Jamie, do you see a problem with what I have been asking for review on
or see a problem with extending it moving forward?

Linus, do you see the value of 'yet another notification scheme' ?

-Eric

--
To unsubscribe from this list: send the line "unsubscribe linux-kernel" in
the body of a message to majordomo(a)vger.kernel.org
More majordomo info at http://vger.kernel.org/majordomo-info.html
Please read the FAQ at http://www.tux.org/lkml/
From: Andreas Gruenbacher on
On Friday, 18 September 2009 22:52:08 Eric Paris wrote:
> On Thu, 2009-09-17 at 22:07 +0200, Andreas Gruenbacher wrote:
> > From my point of view, "global" events make no sense, and fanotify
> > listeners should register which directories they are interested in (e.g.,
> > include "/", exclude "/proc"). This takes care of chroots and namespaces
> > as well.
>
> While I completely agree that most users don't want global events, the
> antimalware vendors who today, unprotect and hack the syscall table on
> their unsuspecting customer's machines to intercept every read, write,
> open, close, mmap, etc syscall want EXACTLY that.

I understand that "global" is what those guys get today for lack of a
reasonable mechanism, but it's not what anybody can ge given by fanotify: it
conflicts with filesystem namespaces.

Consider running several "virtual machines" in separate namespaces on the same
kernel. With "global" you are forced to run the same global fanotify
listeners everywhere; with per-mount-point listeners, you can choose
between "global" and something more fine-grained by identifying which
vfsmounts you are interested in. (Filesystem namespaces correspond to
vfsmount hierarchies.)

> [...] You still have to exclude /proc and /sys and everything else.

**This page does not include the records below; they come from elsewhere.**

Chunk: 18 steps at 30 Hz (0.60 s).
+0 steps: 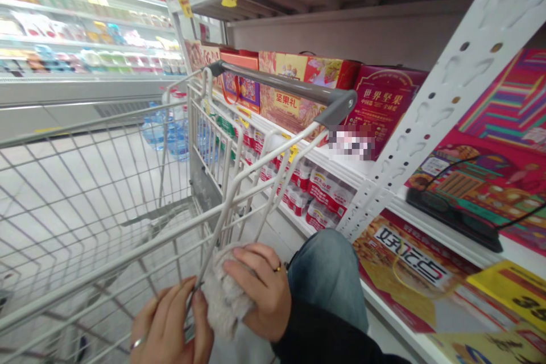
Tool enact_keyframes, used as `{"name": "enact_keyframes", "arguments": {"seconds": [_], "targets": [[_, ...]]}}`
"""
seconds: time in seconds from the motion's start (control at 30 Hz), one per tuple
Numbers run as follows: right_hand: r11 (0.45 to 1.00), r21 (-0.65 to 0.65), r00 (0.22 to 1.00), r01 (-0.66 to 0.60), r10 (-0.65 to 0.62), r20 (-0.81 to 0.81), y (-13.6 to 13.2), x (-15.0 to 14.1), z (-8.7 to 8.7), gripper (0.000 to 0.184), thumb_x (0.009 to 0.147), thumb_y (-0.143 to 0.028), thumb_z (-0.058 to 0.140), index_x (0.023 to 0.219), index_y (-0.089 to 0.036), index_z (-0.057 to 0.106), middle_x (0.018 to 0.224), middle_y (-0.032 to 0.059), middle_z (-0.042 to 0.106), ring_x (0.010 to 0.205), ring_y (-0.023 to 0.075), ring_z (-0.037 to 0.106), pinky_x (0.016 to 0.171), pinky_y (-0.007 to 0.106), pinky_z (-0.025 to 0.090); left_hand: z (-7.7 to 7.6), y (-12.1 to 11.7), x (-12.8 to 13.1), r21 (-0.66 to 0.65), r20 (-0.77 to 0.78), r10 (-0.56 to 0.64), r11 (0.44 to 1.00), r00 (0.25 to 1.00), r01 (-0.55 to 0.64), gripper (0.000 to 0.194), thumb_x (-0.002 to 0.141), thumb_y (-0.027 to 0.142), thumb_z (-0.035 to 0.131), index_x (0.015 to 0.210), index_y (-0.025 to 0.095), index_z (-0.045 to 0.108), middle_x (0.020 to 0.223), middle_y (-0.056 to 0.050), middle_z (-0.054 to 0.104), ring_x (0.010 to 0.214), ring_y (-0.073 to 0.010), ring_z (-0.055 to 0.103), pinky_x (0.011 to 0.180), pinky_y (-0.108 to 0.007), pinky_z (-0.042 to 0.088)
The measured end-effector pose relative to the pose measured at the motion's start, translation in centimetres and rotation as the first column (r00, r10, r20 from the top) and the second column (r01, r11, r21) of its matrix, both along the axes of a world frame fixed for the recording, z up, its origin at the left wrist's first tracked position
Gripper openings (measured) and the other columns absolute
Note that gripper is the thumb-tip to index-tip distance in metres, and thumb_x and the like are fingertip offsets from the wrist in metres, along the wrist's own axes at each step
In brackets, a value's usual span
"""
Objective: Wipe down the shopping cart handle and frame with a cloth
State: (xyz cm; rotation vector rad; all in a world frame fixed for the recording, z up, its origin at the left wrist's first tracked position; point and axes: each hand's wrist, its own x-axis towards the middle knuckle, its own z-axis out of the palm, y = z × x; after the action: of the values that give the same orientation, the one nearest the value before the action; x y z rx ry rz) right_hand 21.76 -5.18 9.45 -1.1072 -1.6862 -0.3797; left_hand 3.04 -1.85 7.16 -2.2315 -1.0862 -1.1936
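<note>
A wire shopping cart [194, 224] with a grey push handle [277, 84] fills the left and middle of the head view. At the bottom, my left hand [170, 324] is closed on a wire of the cart's side, thumb and fingers on either side of it. My right hand [267, 290] grips a crumpled, light grey cloth [222, 296] close to the same part of the cart frame. The cloth hangs down from my fingers and hides part of the wires behind it. My bent knee in jeans [333, 278] is just right of the right hand.
White shelving [426, 114] stands on the right, with gift boxes [290, 96], red-and-white packs of bottles [319, 193] and a large snack carton [409, 267]. Blue-tinted water bottles [170, 131] stand on the floor behind the cart. A refrigerated display [85, 96] lies at the far left.
</note>
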Motion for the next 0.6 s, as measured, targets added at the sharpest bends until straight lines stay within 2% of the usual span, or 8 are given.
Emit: {"name": "enact_keyframes", "arguments": {"seconds": [0.1, 0.27, 0.33, 0.53, 0.6], "targets": [[1.0, -0.007, 1.0, 0.005, -0.005, 0.019, -0.1, 0.2, -0.3, 0.041, 0.098, -0.032, 0.059, 0.137, -0.019, 0.062, 0.126, 0.0099, 0.073, 0.123, 0.0222, 0.065, 0.104, 0.036, 0.061, -0.1, 0.0, 0.0, -0.009, -0.006, -0.013, 1.0, 1.0, 0.013, 0.022, 0.094, 0.017, 0.061, 0.116, 0.015, 0.062, 0.103, -0.013, 0.075, 0.098, -0.0318, 0.068, 0.099, -0.049, 0.049], [0.986, 0.15, 0.989, 0.076, -0.055, -0.138, 0.2, 1.5, 3.6, 0.042, 0.103, -0.031, 0.054, 0.143, -0.023, 0.059, 0.131, 0.0099, 0.072, 0.127, 0.0262, 0.065, 0.105, 0.044, 0.062, -0.6, 0.0, -0.1, -0.08, 0.068, -0.007, 0.997, 0.998, 0.013, 0.026, 0.092, 0.018, 0.06, 0.118, 0.02, 0.064, 0.107, -0.01, 0.075, 0.101, -0.0288, 0.068, 0.104, -0.047, 0.048], [0.981, 0.171, 0.985, 0.091, -0.064, -0.158, 0.3, 1.7, 4.4, 0.041, 0.104, -0.03, 0.053, 0.144, -0.023, 0.059, 0.132, 0.0104, 0.071, 0.127, 0.0272, 0.065, 0.105, 0.045, 0.061, -0.7, 0.0, -0.2, -0.091, 0.083, -0.016, 0.996, 0.996, 0.024, 0.027, 0.092, 0.019, 0.058, 0.118, 0.022, 0.064, 0.107, -0.009, 0.075, 0.101, -0.0278, 0.068, 0.104, -0.047, 0.048], [0.997, 0.076, 0.998, 0.03, -0.025, -0.058, -0.1, 0.9, 2.5, 0.039, 0.102, -0.03, 0.055, 0.138, -0.018, 0.062, 0.125, 0.0109, 0.074, 0.122, 0.0253, 0.067, 0.103, 0.04, 0.062, -0.3, 0.2, -0.3, -0.023, 0.004, -0.019, 1.0, 1.0, 0.019, 0.02, 0.093, 0.018, 0.059, 0.113, 0.018, 0.063, 0.103, -0.011, 0.076, 0.099, -0.0307, 0.067, 0.1, -0.048, 0.048], [0.997, 0.073, 0.998, 0.018, -0.014, -0.061, -0.3, 1.1, 2.5, 0.039, 0.102, -0.03, 0.056, 0.139, -0.018, 0.062, 0.126, 0.0108, 0.073, 0.123, 0.0252, 0.066, 0.103, 0.04, 0.062, -0.1, 0.2, -0.3, -0.023, -0.009, -0.018, 1.0, 1.0, 0.018, 0.018, 0.094, 0.018, 0.059, 0.112, 0.018, 0.062, 0.102, -0.011, 0.076, 0.099, -0.0314, 0.067, 0.099, -0.048, 0.048]]}}
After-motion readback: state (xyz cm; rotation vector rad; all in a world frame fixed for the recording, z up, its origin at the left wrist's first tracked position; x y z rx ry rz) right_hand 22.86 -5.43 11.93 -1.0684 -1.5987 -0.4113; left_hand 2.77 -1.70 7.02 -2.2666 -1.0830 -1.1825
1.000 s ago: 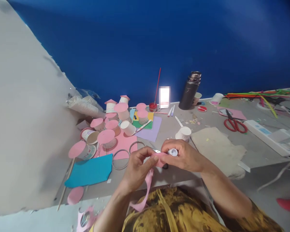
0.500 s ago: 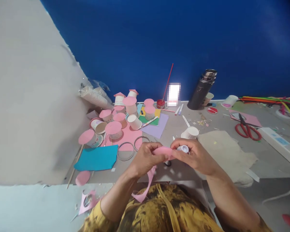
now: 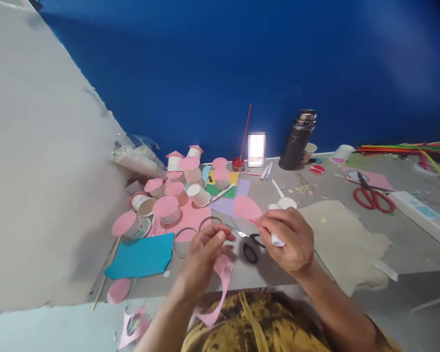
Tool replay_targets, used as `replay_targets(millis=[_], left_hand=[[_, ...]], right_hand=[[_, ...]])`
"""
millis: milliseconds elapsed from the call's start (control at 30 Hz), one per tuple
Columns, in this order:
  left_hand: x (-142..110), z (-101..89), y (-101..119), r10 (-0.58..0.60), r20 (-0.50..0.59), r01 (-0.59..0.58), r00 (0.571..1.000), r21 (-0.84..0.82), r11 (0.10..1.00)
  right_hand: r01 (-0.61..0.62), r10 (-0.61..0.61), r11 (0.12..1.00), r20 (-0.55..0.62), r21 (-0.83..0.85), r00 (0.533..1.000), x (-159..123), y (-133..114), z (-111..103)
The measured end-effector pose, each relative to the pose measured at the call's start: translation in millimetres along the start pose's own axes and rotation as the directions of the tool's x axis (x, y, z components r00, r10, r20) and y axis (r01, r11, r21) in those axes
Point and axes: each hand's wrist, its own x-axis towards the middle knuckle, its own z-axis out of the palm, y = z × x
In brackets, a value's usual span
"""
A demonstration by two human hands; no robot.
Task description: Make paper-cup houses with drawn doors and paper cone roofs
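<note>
My right hand (image 3: pixel 291 239) pinches the edge of a pink paper disc (image 3: pixel 246 208) and lifts it above the table; a small white glue stick (image 3: pixel 277 240) is also tucked in its fingers. My left hand (image 3: pixel 203 254) is closed on a pink paper offcut (image 3: pixel 220 283) that hangs toward my lap. Small black-handled scissors (image 3: pixel 247 243) lie on the grey table (image 3: pixel 337 195) between my hands. A white paper cup (image 3: pixel 286 203) stands just beyond my right hand.
Several pink-topped paper cups (image 3: pixel 166 208) crowd the left on pink paper, by a blue sheet (image 3: pixel 141 255) and wire rings (image 3: pixel 185 234). Red scissors (image 3: pixel 372 198), a dark flask (image 3: pixel 297 139), a red paint pot (image 3: pixel 237 163) and coloured pipe cleaners (image 3: pixel 403 145) lie further back. A beige cloth (image 3: pixel 346 239) is at right.
My hands have come apart: the right one lifted the pink disc up and away, while the left kept the offcut strip. The black scissors now show on the table.
</note>
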Motion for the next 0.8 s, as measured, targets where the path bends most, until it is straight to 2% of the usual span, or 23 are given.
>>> replay_targets(millis=[67,167,233,333,433,533,567,633,700,733,767,800], left_hand=[[-4,-1.7,-3,-0.124,0.135,0.148,0.983,-0.187,0.971],[-2,-7.6,2,-0.12,0.187,0.168,0.975,-0.268,0.949],[2,-11.5,8,-0.105,0.244,0.158,0.964,-0.21,0.965],[7,-10.1,17,-0.131,0.344,0.167,0.93,-0.075,0.983],[11,-1.4,22,-0.18,0.326,0.171,0.928,0.055,0.984],[15,6.4,21,-0.17,0.281,0.14,0.945,0.122,0.983],[16,8.2,20,-0.157,0.26,0.13,0.953,0.118,0.984],[16,11.0,14,-0.109,0.168,0.098,0.98,0.072,0.993],[15,13.5,6,-0.032,0.023,0.031,0.999,0.025,0.999],[13,14.8,2,0.019,-0.056,-0.018,0.998,0.016,1.0],[12,16.2,-3,0.074,-0.126,-0.072,0.989,0.018,0.997],[10,17.6,-8,0.124,-0.183,-0.121,0.975,0.027,0.992]], right_hand=[[0.128,-0.131,0.99,0.065,0.051,0.989,1,2,-2],[0.176,-0.218,0.956,0.166,0.236,0.962,7,5,-8],[0.135,-0.224,0.931,0.238,0.338,0.945,11,6,-12],[0.118,-0.257,0.907,0.31,0.404,0.915,13,7,-16],[0.154,-0.307,0.904,0.356,0.399,0.882,13,8,-18],[0.184,-0.32,0.919,0.39,0.349,0.864,12,10,-20],[0.186,-0.304,0.931,0.387,0.313,0.87,11,10,-21],[0.148,-0.212,0.965,0.314,0.215,0.926,6,9,-23],[-0.017,-0.008,0.989,0.172,0.146,0.985,-2,3,-24],[-0.131,0.114,0.98,0.119,0.149,0.986,-7,-1,-24],[-0.244,0.229,0.954,0.1,0.172,0.968,-13,-6,-23],[-0.326,0.307,0.924,0.12,0.202,0.944,-19,-12,-21]])
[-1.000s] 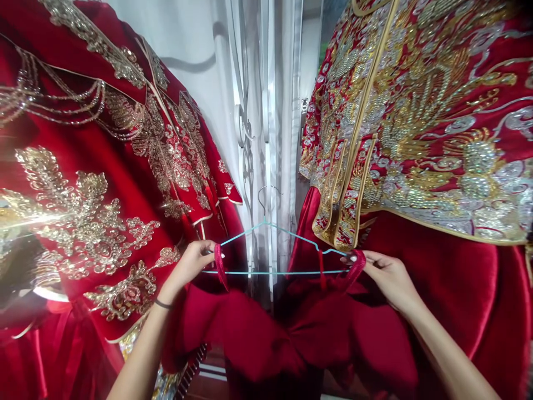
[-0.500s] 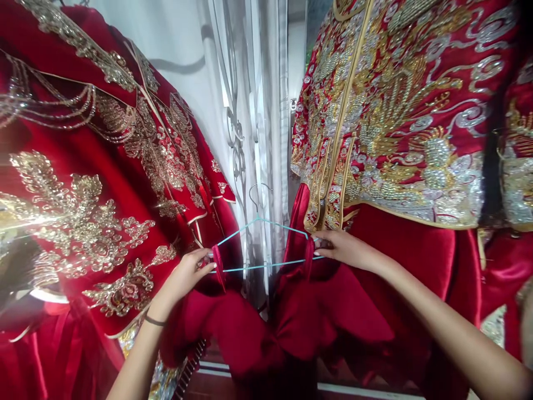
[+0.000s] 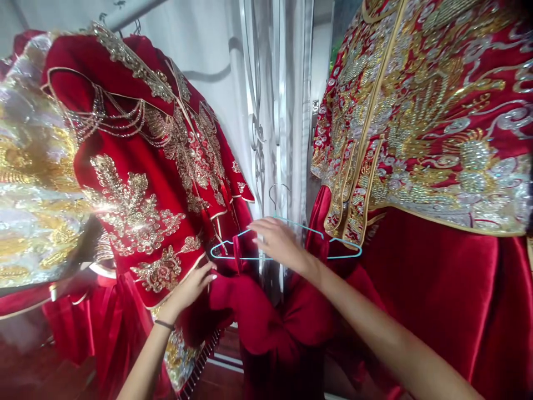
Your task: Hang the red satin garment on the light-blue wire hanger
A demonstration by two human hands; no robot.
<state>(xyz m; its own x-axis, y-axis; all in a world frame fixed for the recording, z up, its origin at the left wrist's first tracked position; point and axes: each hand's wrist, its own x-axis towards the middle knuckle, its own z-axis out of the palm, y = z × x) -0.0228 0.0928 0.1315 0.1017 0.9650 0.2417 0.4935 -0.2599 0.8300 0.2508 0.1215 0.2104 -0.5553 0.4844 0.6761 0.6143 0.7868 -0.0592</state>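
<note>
A deep-red dress (image 3: 266, 319) hangs by its straps on a thin light-blue hanger (image 3: 345, 256) with a metal hook. My left hand (image 3: 191, 289) is at the upper left edge of the dress, thumb and fingers closed on the cloth. In front of the middle of the hanger, my right hand (image 3: 277, 241) points left, fingers outstretched and somewhat apart, holding nothing that shows. It hides part of the hanger's upper arm and bar. The left strap (image 3: 237, 253) loops over the hanger just left of my right fingertips.
A red jacket with beaded gold embroidery (image 3: 162, 144) hangs on the left. Close on the right is a densely embroidered red and gold jacket (image 3: 416, 122) above a red velvet skirt (image 3: 437, 289). White hangers (image 3: 258, 139) hang before a pale curtain (image 3: 208, 55) at the back.
My right hand has left the right strap and moved left across the hanger. My left hand has dropped from the left strap to the dress's edge. The view has shifted left.
</note>
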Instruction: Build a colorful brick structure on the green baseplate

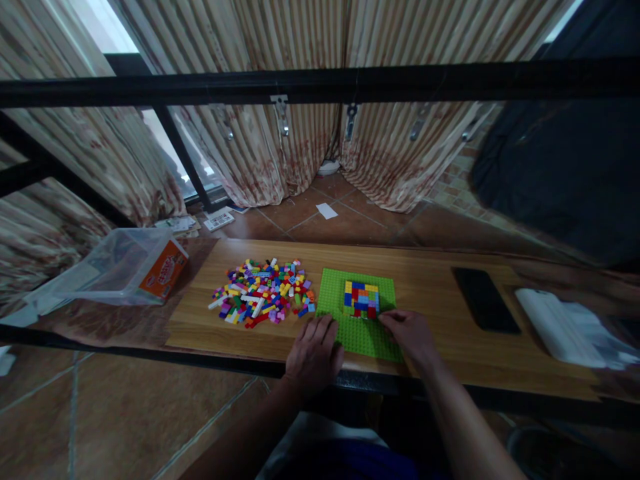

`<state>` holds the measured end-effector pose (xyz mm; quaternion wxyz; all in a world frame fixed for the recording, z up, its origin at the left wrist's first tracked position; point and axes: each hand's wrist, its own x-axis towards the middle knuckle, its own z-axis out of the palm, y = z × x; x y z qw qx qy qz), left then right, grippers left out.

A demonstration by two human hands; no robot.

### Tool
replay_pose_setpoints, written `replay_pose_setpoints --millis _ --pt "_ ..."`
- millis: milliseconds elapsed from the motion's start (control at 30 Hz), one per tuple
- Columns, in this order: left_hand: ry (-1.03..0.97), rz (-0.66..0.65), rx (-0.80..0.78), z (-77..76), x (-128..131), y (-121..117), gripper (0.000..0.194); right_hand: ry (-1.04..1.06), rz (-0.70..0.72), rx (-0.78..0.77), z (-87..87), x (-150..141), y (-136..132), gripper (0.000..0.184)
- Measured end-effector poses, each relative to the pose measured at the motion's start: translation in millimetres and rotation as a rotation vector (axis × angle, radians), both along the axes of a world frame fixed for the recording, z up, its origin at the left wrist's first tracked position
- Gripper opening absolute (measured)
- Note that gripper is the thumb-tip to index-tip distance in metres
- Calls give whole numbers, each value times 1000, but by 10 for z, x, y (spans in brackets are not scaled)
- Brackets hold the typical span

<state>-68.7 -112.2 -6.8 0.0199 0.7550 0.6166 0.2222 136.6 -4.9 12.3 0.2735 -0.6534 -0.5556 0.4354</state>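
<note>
A green studded baseplate (pixel 373 340) lies on the wooden board, with a block of multicoloured toy bricks (pixel 361 299) built up on its middle. My left hand (pixel 314 350) lies palm down at the baseplate's left front edge, fingers stretched out and holding nothing that shows. My right hand (pixel 406 330) is at the right side of the brick block, thumb and forefinger pinched together close to its lower right corner. Whatever sits between those fingertips is too small to make out. Left of the baseplate spreads a pile of loose toy bricks (pixel 265 292) in many colours.
The wooden board (pixel 430 287) carries a dark phone (pixel 486 300) on the right, beside a white package (pixel 557 327). A clear plastic bin (pixel 117 267) with an orange label stands at the left. A black metal bar (pixel 310 87) crosses in front of striped curtains (pixel 295 40).
</note>
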Motion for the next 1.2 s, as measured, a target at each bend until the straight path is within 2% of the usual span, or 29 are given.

Those are mount points, and so convenient to handle with a per-mount-point
mechanism. No additional kernel code needed.

> [...] Still though, this sounds like an issue for the f_type and f_fsid
> exclusion syscall I say I'm still not settled on.

Those are also obsolete with a per-mount-point mechanism.

Thanks,
Andreas
--
To unsubscribe from this list: send the line "unsubscribe linux-kernel" in
the body of a message to majordomo(a)vger.kernel.org
More majordomo info at http://vger.kernel.org/majordomo-info.html
Please read the FAQ at http://www.tux.org/lkml/
From: Eric Paris on
On Sat, 2009-09-19 at 00:00 +0200, Andreas Gruenbacher wrote:
> On Friday, 18 September 2009 22:52:08 Eric Paris wrote:
> > On Thu, 2009-09-17 at 22:07 +0200, Andreas Gruenbacher wrote:
> > > From my point of view, "global" events make no sense, and fanotify
> > > listeners should register which directories they are interested in (e.g.,
> > > include "/", exclude "/proc"). This takes care of chroots and namespaces
> > > as well.
> >
> > While I completely agree that most users don't want global events, the
> > antimalware vendors who today, unprotect and hack the syscall table on
> > their unsuspecting customer's machines to intercept every read, write,
> > open, close, mmap, etc syscall want EXACTLY that.
>
> I understand that "global" is what those guys get today for lack of a
> reasonable mechanism, but it's not what anybody can ge given by fanotify: it
> conflicts with filesystem namespaces.
>
> Consider running several "virtual machines" in separate namespaces on the same
> kernel. With "global" you are forced to run the same global fanotify
> listeners everywhere; with per-mount-point listeners, you can choose
> between "global" and something more fine-grained by identifying which
> vfsmounts you are interested in. (Filesystem namespaces correspond to
> vfsmount hierarchies.)

Let me start by saying I am agreeing I should pursue subtree
notification. It's what I think everyone really wants. It's a great
idea, and I think you might have a simple way to get close. Clearly
these are avenues I'm willing and hoping to pursue. Also I say it
again, I believe the interface as proposed (except maybe some of my
exclusion stuff) is flexible enough to implement any of these ideas.
Does anyone disagree?

BUT to solve one of the main problems fanotify is intending to solve it
needs a way to be the 'fscking all notifier.' It needs to be the whole
damn system. I totally agree that what I have in my tree today (yet
unposted) restricting global notification (CAP_SYS_ADMIN) is highly
inadequate. If any root task in any namespace could easily hop on out
of it's namespace using fanotify, that's a problem. No arguments with
me.

But there must be a way for fanotify to globally get everything. That's
one of the main points of fanotify. It needs to be a fscking all
notifier, even of things in a completely detached namespace. AV vendors
are going to get it. Their customers our users are going to load kernel
modules that do horrible things. These are the realities of the world
in which we live. Do we really throw 10's or 100's of thousands of our
users under the bus because we don't like the software they are using on
philosophical grounds?

I'm sure namespace people are calling me an idiot and tell me to stay in
my namespace. I want to stay in my namespace for 'most' root users, but
I need a way to get a global scanner. I want to know what is the sanest
way? And for people who feel it's insane, just don't compile it in.
I'll make global listeners a build option. But global listeners is an
absolute requirement. I was considering saying you needed cap_sys_admin
and you needed current->ns_proxy->mnt_ns == the original init task's
mnt_ns. Maybe this isn't a great way to determine if a task should be
allowed to use global listeners. Is there a better way to restrict it?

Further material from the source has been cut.